The Medicare BPCI program can also be a good place to start if the practice has applied to participate, because the data are available, the rules and timelines are generally defined, and the program’s pricing structure can make some bundles very attractive for certain physician groups.
Bundled payment models are still in their infancy, but they have the potential to create real value by putting the orthopaedic surgeon and other specialists “on point” for improving care and reducing costs. In this role, the specialist controls the dollars and how they are allocated to meet a patient’s needs throughout an episode of care.
When structured properly, bundled payment programs enable specialists to capture the bulk of the value they create and to control their own destiny in the changing healthcare landscape. Specialists, and specifically orthopaedic surgeons, have a unique opportunity to improve the value proposition they can offer patients and society with emerging bundled payment models.
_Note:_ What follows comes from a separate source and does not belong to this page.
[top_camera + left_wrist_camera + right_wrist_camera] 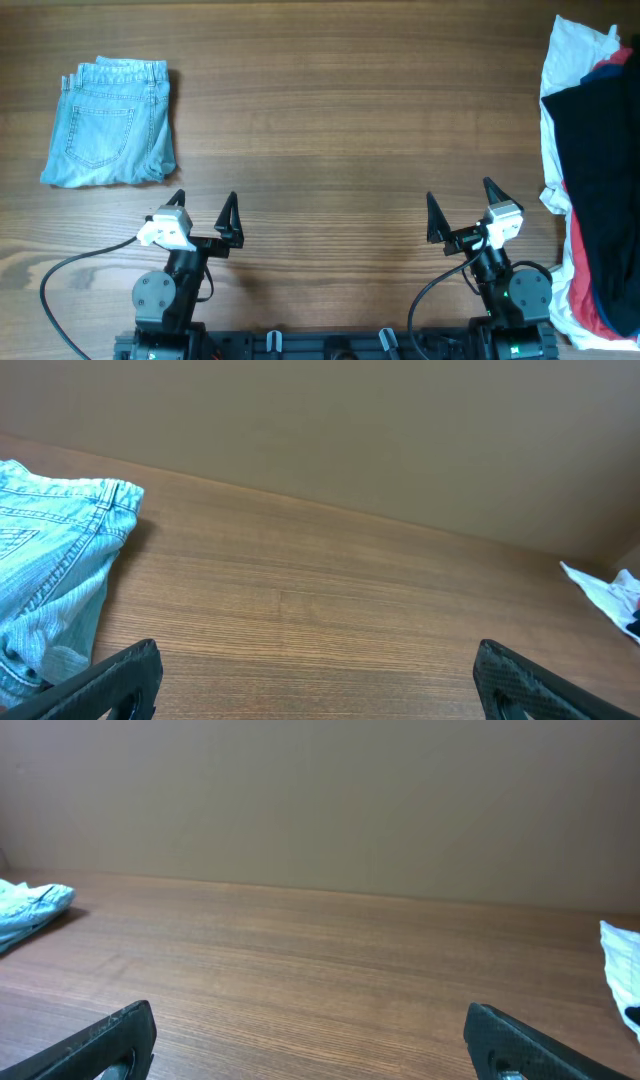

Dave Terry is CEO of Archway Health Advisors, a Brookline, Mass.-based provider of healthcare analytics, risk financing, and care management. He can be reached at dterry@archwayha.com
John Cherf, MD, MPH, MBA, chairs the AAOS Practice Management Committee. He can be reached at jcherf@cioo.org
Bottom Line
- The number of bundled payment programs, particularly in orthopaedics, is increasing both within Medicare and among commercial payers.
- Orthopaedists need to consider several key criteria when deciding which bundled payment opportunities to pursue.
- Among these criteria are the following: potential case types (preferably high-volume, high-cost procedures); opportunities for reducing cost and improving quality; availability of data to identify opportunities for improvement; the program’s pricing structure.
- Physician-led bundled payment models can enable specialists to capture the bulk of the value payment and to exercise greater control over the healthcare landscape.